Building a simple APM server | handling massive data writes and complex queries

11 min readOct 19, 2020

Pretty excited to share my experience building an APM server! it has been a great journey so far with multiple logos as you can see xd.

So what’s an APM anyway? APM is short for application performance monitor, which means it’s a designated server that all what it does in life is monitor all your services and collects detailed stats about their performance, which could include:

Service level or endpoint throughput (how many requests it did handle successfully(2XX response) per minute, probably it’s a chart with time on its x-axis and number of 2XX requests on the y-axis.
Endpoint average response time, max, min, and all the stats family here, response time is the time it takes an endpoint to respond to the client starting from the moment he sent the request.
Endpoint runtime breakdown, like how many requests has been made to 3rd parties? how long did it take? how about DB transactions? etc

You can checkout new relic apm for a real example for such service if you never used it before.

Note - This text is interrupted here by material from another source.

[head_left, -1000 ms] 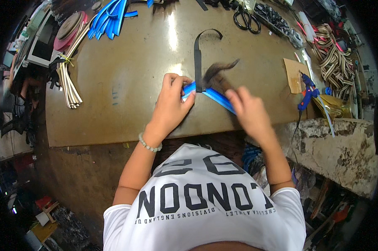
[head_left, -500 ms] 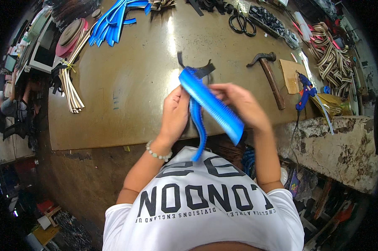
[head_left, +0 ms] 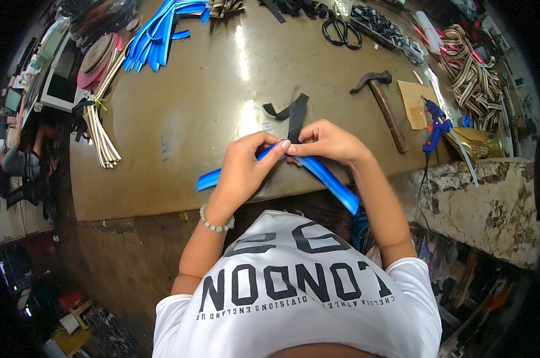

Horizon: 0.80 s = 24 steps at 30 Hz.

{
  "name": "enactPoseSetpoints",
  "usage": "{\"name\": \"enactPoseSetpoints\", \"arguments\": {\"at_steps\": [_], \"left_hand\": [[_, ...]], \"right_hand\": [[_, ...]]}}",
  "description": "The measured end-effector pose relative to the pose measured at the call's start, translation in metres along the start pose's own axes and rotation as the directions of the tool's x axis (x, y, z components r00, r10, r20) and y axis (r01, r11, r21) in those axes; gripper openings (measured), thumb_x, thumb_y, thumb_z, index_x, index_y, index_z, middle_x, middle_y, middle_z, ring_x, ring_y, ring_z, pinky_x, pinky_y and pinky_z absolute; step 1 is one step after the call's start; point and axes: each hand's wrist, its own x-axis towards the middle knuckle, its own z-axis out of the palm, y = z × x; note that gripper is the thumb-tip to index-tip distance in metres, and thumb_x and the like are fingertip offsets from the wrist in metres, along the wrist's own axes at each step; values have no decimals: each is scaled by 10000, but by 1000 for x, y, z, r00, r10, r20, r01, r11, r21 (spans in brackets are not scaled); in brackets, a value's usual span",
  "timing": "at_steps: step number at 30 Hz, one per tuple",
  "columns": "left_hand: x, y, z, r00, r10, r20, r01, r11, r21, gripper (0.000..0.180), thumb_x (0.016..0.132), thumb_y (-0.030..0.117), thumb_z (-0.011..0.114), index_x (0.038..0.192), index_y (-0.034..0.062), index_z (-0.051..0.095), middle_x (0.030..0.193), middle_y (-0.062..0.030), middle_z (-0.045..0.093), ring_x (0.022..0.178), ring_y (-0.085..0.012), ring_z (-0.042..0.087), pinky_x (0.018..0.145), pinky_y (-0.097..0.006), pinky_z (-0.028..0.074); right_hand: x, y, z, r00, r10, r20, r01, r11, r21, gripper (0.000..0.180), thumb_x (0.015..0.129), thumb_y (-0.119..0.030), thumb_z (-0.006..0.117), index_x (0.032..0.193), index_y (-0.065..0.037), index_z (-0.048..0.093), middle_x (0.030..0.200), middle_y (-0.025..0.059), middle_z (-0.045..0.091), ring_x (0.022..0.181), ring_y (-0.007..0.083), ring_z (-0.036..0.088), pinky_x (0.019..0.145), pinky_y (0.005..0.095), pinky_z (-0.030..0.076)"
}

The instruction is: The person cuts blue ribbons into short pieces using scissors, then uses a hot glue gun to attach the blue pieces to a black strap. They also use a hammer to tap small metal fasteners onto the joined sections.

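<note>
Above the table's near edge, both hands meet at the middle of a blue strap (head_left: 331,184). My left hand (head_left: 246,162) pinches it between thumb and fingers, and one end sticks out to the left below that hand. Close beside it, my right hand (head_left: 329,142) is also closed on the strap, whose other end slants down to the right past the table edge. From between the fingertips a black strip (head_left: 296,118) rises away from me, with a loose curled end. How the strip joins the strap is hidden by the fingers.
A hammer (head_left: 382,106) lies to the right, near a cardboard piece (head_left: 414,102) and a blue glue gun (head_left: 437,126). Farther back are black scissors (head_left: 342,33), a tray of small dark parts (head_left: 377,27) and blue straps (head_left: 156,36). Pale strips (head_left: 100,134) lie left.
The blue strap has swung from hanging downward to spreading out to both sides. My right hand has come in next to my left, and both now pinch the strap's middle.
</note>
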Motion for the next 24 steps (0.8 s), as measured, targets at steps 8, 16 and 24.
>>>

Today we are going to build our own apm server for our own services, an in-house solution for collecting stats about our services’ performance, we will go through the challenges making such service including the amount of data writes that need to be handled and the near real-time complex analytics that we should be serving to our clients in their dashboard or whatever.

System Specs, what to expect

As always we start with specifying the set of features we are going to implement here, let’s say we only want to collect stats like:

Throughput on a service/endpoint level, we expect to be able to request and get a train of data that could be used in a chart to show the throughput of a service or endpoint over time.
Average response time an endpoint takes, max/min and 90–80-… percentiles. For example we could get a row of data like “GET https://myservice.com/some_route | average_response_time 100ms | max 400ms | min 50ms ”
We expect the integration of such service to be seamless in our services and not require much code/change if any.

So what’s challenging here

The feature list seems a bit small and may convey a wrong message of “duh, that seems like an easy task!”, but let’s look at this thing at a glance.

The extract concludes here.